▸ **Task prompt**: A faithful copy is required: transcribe each line below exactly, minus the pictures.
+===+
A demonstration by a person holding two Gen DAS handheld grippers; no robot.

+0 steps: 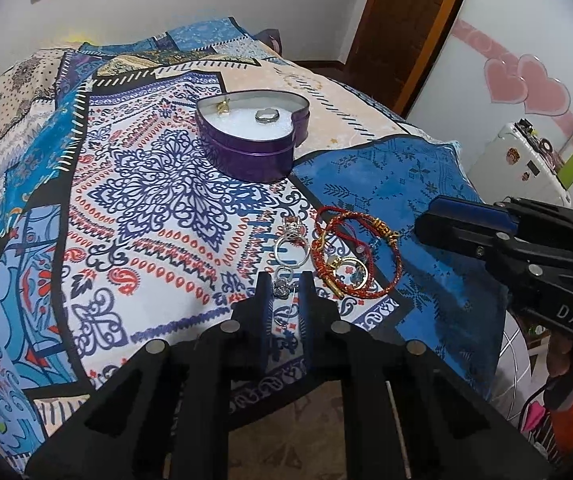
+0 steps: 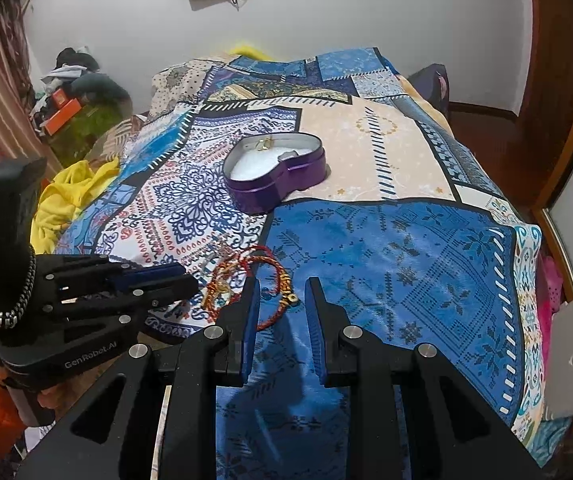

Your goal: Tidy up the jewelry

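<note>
while the left gripper [image 1: 284, 292] sits low over the bedspread [image 1: 158, 184] with its fingers narrowed on either side of a small silver pendant [image 1: 282, 286], whether the pads actually pinch it cannot be told; a fine chain trails from it toward the near edge.
risk 1: pendant is tiny and lies on soft cloth, so the pads may close on fabric or slip off it.
risk 2: silver ring [image 1: 291, 248] lies just beyond the pendant and the red cord bracelets [image 1: 350, 256] just right of it; the trailing chain could snag and drag them.
right gripper [image 2: 280, 300] hovers near the bracelets, fingers a little apart, nothing between them; the two tools are close and could bump.
purple heart tin [image 1: 252, 136], mid-bed toward the far edge, open, white lining, already holds a ring [image 1: 266, 116] and a gold piece [image 1: 223, 106].
surface: patchwork-print spread, blue and white, wrinkled, yielding.
room: white walls, wooden door frame [image 1: 418, 40], yellow cloth [image 2: 74, 196] off the left edge, clutter in far corner.
</note>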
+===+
▸ **Task output**:
A demonstration by a person holding two Gen DAS handheld grippers; no robot.

+0 steps: 
+0 steps: 

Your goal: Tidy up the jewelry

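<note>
while the left gripper [image 1: 284, 292] sits low over the bedspread [image 1: 158, 184] with its fingers narrowed on either side of a small silver pendant [image 1: 282, 286], whether the pads actually pinch it cannot be told; a fine chain trails from it toward the near edge.
risk 1: pendant is tiny and lies on soft cloth, so the pads may close on fabric or slip off it.
risk 2: silver ring [image 1: 291, 248] lies just beyond the pendant and the red cord bracelets [image 1: 350, 256] just right of it; the trailing chain could snag and drag them.
right gripper [image 2: 280, 300] hovers near the bracelets, fingers a little apart, nothing between them; the two tools are close and could bump.
purple heart tin [image 1: 252, 136], mid-bed toward the far edge, open, white lining, already holds a ring [image 1: 266, 116] and a gold piece [image 1: 223, 106].
surface: patchwork-print spread, blue and white, wrinkled, yielding.
room: white walls, wooden door frame [image 1: 418, 40], yellow cloth [image 2: 74, 196] off the left edge, clutter in far corner.
</note>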

The output above is complete.